# [WHAT THE TASK REQUIRES]
Below is a listing from which only part is wanted; return exactly the lines from the one with "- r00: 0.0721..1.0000" up to and including the one with "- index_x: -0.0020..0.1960".

- Opening Delimiter -

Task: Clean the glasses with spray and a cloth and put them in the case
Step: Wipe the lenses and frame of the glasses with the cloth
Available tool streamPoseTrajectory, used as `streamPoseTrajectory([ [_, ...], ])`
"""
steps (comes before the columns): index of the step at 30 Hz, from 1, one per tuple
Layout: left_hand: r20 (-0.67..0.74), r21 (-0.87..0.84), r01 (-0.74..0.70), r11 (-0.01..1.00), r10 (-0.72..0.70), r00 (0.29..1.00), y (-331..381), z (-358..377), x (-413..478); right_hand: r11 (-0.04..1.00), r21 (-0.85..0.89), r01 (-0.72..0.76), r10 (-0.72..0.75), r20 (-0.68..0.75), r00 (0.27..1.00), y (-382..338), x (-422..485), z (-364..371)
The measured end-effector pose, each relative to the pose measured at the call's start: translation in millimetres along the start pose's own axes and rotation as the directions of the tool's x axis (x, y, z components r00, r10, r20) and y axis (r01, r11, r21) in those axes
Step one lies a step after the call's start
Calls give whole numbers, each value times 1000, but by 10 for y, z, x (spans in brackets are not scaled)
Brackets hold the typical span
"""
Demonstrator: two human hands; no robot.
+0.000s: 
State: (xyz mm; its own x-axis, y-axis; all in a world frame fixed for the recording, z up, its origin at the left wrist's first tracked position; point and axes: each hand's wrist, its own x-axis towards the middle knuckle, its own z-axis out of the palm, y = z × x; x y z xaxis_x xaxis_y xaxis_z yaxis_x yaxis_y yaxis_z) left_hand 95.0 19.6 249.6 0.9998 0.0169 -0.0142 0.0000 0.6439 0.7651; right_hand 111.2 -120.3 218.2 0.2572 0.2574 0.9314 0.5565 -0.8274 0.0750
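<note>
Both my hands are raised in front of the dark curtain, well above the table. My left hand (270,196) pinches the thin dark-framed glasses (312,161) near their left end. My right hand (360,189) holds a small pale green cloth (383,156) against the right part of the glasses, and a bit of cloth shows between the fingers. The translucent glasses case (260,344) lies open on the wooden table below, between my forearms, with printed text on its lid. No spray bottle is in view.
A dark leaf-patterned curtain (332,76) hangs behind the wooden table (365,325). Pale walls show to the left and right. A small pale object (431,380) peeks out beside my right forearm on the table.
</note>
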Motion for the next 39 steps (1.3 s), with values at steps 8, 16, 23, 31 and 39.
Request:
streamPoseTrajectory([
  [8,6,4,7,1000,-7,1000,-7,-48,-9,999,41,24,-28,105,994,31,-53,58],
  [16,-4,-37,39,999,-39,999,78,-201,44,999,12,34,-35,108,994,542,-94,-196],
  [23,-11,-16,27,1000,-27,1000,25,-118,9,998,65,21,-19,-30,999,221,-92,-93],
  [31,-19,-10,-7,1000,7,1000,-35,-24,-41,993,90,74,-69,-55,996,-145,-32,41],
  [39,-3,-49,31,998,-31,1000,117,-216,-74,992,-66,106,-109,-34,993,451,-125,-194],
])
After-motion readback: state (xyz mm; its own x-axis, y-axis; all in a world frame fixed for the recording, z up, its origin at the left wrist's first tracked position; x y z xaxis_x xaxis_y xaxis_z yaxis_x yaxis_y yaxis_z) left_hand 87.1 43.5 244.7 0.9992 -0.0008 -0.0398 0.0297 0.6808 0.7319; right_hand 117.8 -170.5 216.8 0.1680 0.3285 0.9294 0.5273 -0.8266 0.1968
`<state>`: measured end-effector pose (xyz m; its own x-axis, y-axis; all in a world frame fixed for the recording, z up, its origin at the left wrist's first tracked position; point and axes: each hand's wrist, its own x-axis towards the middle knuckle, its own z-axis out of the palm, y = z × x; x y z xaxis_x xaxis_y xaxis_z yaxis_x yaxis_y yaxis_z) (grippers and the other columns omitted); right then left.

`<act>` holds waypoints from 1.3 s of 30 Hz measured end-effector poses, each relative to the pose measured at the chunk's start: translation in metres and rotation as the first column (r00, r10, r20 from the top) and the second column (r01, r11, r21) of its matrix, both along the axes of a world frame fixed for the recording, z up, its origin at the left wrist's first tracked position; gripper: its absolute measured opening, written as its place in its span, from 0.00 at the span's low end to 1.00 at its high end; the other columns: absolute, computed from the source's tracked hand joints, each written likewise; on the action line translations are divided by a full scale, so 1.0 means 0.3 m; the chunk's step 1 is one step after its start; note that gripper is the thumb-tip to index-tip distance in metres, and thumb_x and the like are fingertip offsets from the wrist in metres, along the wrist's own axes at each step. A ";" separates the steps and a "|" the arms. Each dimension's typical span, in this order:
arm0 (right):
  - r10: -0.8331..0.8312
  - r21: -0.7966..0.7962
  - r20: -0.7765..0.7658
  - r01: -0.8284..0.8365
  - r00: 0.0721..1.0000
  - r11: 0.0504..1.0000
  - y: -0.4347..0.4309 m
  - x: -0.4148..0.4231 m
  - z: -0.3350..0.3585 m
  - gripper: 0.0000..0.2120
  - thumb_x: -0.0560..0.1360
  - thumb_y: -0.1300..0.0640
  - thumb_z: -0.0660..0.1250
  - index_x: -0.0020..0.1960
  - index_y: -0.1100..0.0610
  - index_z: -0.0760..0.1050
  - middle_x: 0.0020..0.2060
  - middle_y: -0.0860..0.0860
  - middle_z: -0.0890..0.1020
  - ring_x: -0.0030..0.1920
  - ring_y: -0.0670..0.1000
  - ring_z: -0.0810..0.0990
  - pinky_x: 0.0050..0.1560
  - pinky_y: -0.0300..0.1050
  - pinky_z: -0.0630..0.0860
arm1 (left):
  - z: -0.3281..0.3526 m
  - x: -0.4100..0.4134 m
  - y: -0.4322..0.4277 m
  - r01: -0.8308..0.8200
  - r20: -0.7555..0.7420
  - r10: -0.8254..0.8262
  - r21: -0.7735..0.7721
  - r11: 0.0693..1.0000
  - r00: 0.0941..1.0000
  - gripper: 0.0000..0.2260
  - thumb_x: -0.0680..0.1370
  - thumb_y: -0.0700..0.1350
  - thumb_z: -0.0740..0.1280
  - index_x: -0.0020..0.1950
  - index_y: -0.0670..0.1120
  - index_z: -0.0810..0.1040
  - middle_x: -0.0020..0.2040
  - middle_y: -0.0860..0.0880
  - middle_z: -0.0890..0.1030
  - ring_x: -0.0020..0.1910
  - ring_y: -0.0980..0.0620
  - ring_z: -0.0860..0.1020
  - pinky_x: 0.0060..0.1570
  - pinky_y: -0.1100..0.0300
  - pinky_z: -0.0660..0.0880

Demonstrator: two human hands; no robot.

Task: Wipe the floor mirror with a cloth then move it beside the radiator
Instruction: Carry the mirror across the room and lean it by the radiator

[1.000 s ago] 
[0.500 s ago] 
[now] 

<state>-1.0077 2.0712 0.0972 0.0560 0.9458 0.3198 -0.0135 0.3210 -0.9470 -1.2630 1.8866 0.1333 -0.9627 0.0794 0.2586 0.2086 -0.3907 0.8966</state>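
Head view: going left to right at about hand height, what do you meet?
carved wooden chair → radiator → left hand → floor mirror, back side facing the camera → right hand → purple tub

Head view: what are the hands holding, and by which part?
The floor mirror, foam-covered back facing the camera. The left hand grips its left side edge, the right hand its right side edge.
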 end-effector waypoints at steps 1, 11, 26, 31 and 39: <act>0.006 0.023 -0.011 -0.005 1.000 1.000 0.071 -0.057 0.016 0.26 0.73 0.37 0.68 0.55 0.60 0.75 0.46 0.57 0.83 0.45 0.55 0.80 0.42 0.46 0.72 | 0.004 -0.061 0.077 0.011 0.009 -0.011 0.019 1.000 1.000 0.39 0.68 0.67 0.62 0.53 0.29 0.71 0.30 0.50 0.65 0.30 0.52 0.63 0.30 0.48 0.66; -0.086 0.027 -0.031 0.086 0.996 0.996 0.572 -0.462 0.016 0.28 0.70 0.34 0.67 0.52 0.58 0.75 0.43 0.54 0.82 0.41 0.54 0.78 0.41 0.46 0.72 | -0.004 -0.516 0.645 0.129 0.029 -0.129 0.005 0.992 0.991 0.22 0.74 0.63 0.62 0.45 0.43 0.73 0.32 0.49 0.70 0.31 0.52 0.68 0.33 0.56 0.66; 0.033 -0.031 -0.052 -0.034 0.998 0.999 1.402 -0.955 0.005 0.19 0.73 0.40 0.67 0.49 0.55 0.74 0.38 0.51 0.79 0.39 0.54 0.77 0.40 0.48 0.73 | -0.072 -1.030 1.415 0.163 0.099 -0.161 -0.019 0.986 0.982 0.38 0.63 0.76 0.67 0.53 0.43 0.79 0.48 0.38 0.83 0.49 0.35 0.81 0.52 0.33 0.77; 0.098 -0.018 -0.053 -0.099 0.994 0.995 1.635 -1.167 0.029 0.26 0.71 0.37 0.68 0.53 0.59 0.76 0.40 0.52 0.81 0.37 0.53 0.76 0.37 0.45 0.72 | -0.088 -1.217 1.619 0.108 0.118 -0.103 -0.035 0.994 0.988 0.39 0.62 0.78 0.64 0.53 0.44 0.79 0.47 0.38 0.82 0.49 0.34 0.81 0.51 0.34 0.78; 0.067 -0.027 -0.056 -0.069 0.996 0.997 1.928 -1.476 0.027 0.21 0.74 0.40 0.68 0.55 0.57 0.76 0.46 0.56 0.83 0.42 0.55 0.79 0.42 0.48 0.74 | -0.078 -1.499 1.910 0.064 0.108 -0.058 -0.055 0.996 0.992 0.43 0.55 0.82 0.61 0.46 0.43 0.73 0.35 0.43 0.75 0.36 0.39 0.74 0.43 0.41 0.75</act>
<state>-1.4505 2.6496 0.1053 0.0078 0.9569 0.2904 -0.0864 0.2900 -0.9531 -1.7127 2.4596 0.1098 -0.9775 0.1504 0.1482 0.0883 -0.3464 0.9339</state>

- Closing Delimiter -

# [REPLY]
  - r00: 0.0721..1.0000
  - r11: 0.0504..1.0000
  - y: -0.4347..0.4309 m
  - x: -0.4148..0.4231 m
  - z: -0.3350..0.3585 m
  - gripper: 0.0000..0.2120
  - thumb_x: -0.0560..0.1360
  - thumb_y: -0.1300..0.0640
  - thumb_z: -0.0660..0.1250
  - index_x: -0.0020..0.1960

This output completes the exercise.